In Sebastian v. Bliss
Builders, Inc., (No. 09-18-00223-CV) the Sebastians appealed the trial
court’s order vacating their arbitration award against Bliss Builders arising
out of a residential construction contract. The underlying matter was
arbitrated by a retired judge.
Bliss Builders sought to vacate the arbitration award alleging that Stovall failed to disclose: (a) a campaign contribution she made to one of the attorneys representing the Sebastians (who was running for a state court judgeship); (b) her Facebook friendship with one of attorneys representing the Sebastians; and (c) the fact that Stovall purchased some goods from the Sebastians’ business over 15 years ago. Bliss complained that the non-disclosure of these facts, standing alone, required vacatur of Judge Stovall’s award.

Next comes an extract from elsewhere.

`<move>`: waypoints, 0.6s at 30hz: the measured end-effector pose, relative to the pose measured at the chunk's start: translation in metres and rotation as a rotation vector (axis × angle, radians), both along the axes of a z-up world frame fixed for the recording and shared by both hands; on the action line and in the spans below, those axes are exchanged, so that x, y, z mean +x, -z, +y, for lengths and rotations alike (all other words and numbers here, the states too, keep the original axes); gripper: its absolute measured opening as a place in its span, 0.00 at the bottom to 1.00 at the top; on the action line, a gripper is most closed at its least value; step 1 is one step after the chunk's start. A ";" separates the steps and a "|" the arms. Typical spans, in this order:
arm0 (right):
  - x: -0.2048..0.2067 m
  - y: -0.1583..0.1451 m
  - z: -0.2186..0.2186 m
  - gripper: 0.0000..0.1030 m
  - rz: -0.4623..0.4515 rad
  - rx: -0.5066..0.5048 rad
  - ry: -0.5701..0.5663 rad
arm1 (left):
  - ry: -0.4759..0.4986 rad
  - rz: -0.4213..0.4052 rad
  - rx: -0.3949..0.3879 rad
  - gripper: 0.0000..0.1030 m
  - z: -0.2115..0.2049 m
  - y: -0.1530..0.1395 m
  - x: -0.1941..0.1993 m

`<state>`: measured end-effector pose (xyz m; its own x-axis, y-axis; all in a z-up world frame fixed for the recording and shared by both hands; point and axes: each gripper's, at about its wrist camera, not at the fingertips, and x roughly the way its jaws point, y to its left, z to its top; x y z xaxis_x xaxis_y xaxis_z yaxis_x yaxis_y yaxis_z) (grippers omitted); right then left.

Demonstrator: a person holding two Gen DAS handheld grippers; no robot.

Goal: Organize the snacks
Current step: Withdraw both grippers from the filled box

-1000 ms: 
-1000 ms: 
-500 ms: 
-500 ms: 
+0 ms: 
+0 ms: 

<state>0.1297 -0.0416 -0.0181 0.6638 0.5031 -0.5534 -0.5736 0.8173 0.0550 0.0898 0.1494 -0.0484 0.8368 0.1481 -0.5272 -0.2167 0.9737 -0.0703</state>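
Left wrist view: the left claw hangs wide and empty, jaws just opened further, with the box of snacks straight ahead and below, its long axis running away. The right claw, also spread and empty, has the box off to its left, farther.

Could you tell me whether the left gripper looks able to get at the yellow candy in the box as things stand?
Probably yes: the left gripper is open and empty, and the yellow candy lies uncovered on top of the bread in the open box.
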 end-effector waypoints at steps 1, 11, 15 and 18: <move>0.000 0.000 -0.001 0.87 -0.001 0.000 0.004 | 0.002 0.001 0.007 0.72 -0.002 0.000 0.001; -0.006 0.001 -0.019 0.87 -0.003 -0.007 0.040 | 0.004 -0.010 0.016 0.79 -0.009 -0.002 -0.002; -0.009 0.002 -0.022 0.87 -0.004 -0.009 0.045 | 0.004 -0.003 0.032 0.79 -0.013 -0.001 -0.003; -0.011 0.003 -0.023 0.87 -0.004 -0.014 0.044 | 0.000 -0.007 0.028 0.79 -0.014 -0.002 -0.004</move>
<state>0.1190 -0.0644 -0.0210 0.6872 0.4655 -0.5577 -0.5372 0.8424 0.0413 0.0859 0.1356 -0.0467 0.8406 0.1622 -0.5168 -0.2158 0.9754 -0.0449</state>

The trial court agreed that the non-disclosures were problematic as they might create an impression of possible bias and vacated Judge Stovall’s award. The Ninth Court of Appeals disagreed and reversed the trial court. First, the appellate court reasoned that a campaign contribution without an additional connection to the handling of the specific case in question does not create bias or the appearance of impropriety. The court noted that campaign contributions are routine where judges are elected and the public understands that these contributions do not create a bias, as a matter of law. The court also ruled that Facebook friendships are trivial and provide no insight into the nature of a relationship. In sum, the record was devoid of any evidence that Judge Stovall’s award suffered from any personal social, business, or political interest that affected the outcome of the arbitration.